(ASSIGNMENT)
Reproduce the listing exactly, so that no line differs from the original.

(DATA PROVIDED)
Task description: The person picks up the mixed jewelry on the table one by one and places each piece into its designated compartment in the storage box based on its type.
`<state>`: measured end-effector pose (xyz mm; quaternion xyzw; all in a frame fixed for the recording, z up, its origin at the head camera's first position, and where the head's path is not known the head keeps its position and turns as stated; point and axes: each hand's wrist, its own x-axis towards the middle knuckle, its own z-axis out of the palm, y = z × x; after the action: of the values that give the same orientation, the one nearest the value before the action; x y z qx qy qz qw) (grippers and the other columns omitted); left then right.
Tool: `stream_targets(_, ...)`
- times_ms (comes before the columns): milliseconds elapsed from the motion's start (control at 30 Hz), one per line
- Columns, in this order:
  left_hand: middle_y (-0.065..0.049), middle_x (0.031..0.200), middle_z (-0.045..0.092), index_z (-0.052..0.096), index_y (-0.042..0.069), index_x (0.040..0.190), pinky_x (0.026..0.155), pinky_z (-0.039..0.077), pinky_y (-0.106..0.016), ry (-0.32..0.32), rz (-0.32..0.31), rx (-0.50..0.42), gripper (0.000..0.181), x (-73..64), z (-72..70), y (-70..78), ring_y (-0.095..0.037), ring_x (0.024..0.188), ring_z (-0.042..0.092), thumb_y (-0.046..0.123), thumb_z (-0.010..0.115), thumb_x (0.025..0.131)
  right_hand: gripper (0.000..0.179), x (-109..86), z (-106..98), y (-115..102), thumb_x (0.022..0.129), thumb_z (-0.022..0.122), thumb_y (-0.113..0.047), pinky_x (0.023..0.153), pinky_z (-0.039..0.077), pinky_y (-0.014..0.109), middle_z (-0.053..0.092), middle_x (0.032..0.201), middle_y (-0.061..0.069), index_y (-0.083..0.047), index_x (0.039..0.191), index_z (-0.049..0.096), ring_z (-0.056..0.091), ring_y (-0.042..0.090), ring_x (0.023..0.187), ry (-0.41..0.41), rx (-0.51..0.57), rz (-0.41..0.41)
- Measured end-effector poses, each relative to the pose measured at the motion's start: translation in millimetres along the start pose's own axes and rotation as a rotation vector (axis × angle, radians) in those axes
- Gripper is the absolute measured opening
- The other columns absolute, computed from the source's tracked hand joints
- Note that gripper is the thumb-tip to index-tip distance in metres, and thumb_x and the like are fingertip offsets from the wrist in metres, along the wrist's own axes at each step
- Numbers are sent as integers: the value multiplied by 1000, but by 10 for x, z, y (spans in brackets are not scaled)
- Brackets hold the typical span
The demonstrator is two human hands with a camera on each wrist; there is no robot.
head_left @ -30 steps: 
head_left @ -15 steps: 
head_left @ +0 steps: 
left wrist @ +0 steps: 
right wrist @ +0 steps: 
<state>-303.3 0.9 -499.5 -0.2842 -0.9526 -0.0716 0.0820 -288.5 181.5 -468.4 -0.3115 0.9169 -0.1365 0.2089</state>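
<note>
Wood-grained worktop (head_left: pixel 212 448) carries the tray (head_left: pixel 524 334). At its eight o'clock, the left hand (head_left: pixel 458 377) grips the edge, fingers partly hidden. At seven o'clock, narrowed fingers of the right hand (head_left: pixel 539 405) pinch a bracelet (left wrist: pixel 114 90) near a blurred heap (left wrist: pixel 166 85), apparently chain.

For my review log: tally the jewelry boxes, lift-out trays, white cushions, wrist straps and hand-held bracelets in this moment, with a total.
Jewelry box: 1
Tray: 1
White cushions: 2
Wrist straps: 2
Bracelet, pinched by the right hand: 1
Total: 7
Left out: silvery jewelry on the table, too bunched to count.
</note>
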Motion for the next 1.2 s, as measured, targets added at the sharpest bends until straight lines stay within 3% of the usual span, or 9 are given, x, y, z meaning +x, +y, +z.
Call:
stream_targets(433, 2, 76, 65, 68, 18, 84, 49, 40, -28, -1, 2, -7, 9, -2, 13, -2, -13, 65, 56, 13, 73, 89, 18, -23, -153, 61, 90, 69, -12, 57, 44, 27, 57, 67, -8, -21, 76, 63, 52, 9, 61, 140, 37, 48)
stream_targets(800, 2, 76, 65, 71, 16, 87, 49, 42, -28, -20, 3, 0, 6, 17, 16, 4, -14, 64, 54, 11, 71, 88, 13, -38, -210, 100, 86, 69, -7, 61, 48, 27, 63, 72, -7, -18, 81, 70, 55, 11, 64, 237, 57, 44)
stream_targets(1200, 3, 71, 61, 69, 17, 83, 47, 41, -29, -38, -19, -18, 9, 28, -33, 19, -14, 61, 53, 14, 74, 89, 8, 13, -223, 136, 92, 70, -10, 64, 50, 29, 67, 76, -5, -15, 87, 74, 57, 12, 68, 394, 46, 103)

(REPLY)
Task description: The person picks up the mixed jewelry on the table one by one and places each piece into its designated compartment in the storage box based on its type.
`<state>`: measured end-effector pose (xyz mm; quaternion xyzw; all in a frame fixed for the recording, z up, its origin at the head camera's first position, and where the head's path is not known the head keeps its position and turns as stated; point and axes: each hand's wrist, its own x-axis towards the middle knuckle, its own z-axis out of the palm, y = z × x; after the action: of the values that give the same orientation, the one nearest the value before the action; x y z qx qy qz qw) (grippers and the other columns omitted); left then right.
Tool: `stream_targets(_, ...)`
- times_ms (comes before the columns): milliseconds elapsed from the motion's start (control at 30 Hz), one per line
- Columns, in this order:
  left_hand: middle_y (-0.065..0.049), middle_x (0.031..0.200), middle_z (-0.045..0.092), index_z (-0.052..0.096), index_y (-0.042..0.069), index_x (0.040..0.190), pinky_x (0.026..0.155), pinky_z (-0.039..0.077), pinky_y (-0.106..0.016), ry (-0.32..0.32), rz (-0.32..0.31), rx (-0.50..0.42), gripper (0.000..0.181), x (-73..64), z (-72..70), y (-70..78), ring_y (-0.095..0.037), ring_x (0.024..0.188), ring_z (-0.042..0.092), thumb_y (-0.046..0.123), thumb_z (-0.010..0.115), thumb_x (0.025..0.131)
  right_hand: gripper (0.000..0.179), x (-109..86), z (-106..98), y (-115..102), thumb_x (0.022..0.129), thumb_z (-0.022..0.122), thumb_y (-0.113..0.047), pinky_x (0.023..0.153), pinky_z (-0.039..0.077), pinky_y (-0.014..0.109), middle_z (-0.053..0.092), middle_x (0.032..0.201), middle_y (-0.061..0.069), index_y (-0.083..0.047), index_x (0.039..0.191), index_z (-0.049..0.096), ring_z (-0.056..0.091), ring_y (-0.042..0.090), ring_x (0.023..0.187), ry (-0.41..0.41), rx (-0.51..0.57), rz (-0.41..0.41)
- Measured end-effector poses, each relative to the pose measured at the motion's start: translation in millimetres along the start pose's own axes and rotation as a rotation vector (axis × angle, radians) in those axes
- Gripper is the absolute measured opening
- The other columns absolute, computed from the source's tracked hand joints
- Note that gripper is the thumb-tip to index-tip distance in metres, and thumb_x and the like are fingertip offsets from the wrist in metres, along the wrist's own axes at each step
- Numbers are sent as integers: the value multiplied by 1000, but by 10 for x, z, y (spans in brackets are not scaled)
- Brackets hold the typical span
The demonstrator is two human hands with a camera on each wrist; there is no robot.
head_left @ -30 steps: 
head_left @ -15 steps: 
head_left @ +0 steps: 
left wrist @ +0 steps: 
right wrist @ +0 steps: 
<state>-303.3 0.9 -499.5 -0.2842 -0.9526 -0.0716 0.0820 -288.5 181.5 -468.4 -0.3115 0.9169 -0.1365 0.2089</state>
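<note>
Wood-grained worktop (head_left: pixel 212 448) carries the tray (head_left: pixel 524 334). At its eight o'clock, the left hand (head_left: pixel 458 377) grips the edge, fingers partly hidden. At seven o'clock, narrowed fingers of the right hand (head_left: pixel 539 405) pinch a bracelet (left wrist: pixel 114 90) near a blurred heap (left wrist: pixel 166 85), apparently chain.

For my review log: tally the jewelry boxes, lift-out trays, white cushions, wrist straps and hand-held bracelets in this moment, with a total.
Jewelry box: 1
Tray: 1
White cushions: 2
Wrist straps: 2
Bracelet, pinched by the right hand: 1
Total: 7
Left out: silvery jewelry on the table, too bunched to count.
</note>
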Motion for the next 1.2 s, as measured, targets added at the sharpest bends until straight lines stay within 3% of the usual span, or 9 are given, x, y, z meaning +x, +y, +z.
Call:
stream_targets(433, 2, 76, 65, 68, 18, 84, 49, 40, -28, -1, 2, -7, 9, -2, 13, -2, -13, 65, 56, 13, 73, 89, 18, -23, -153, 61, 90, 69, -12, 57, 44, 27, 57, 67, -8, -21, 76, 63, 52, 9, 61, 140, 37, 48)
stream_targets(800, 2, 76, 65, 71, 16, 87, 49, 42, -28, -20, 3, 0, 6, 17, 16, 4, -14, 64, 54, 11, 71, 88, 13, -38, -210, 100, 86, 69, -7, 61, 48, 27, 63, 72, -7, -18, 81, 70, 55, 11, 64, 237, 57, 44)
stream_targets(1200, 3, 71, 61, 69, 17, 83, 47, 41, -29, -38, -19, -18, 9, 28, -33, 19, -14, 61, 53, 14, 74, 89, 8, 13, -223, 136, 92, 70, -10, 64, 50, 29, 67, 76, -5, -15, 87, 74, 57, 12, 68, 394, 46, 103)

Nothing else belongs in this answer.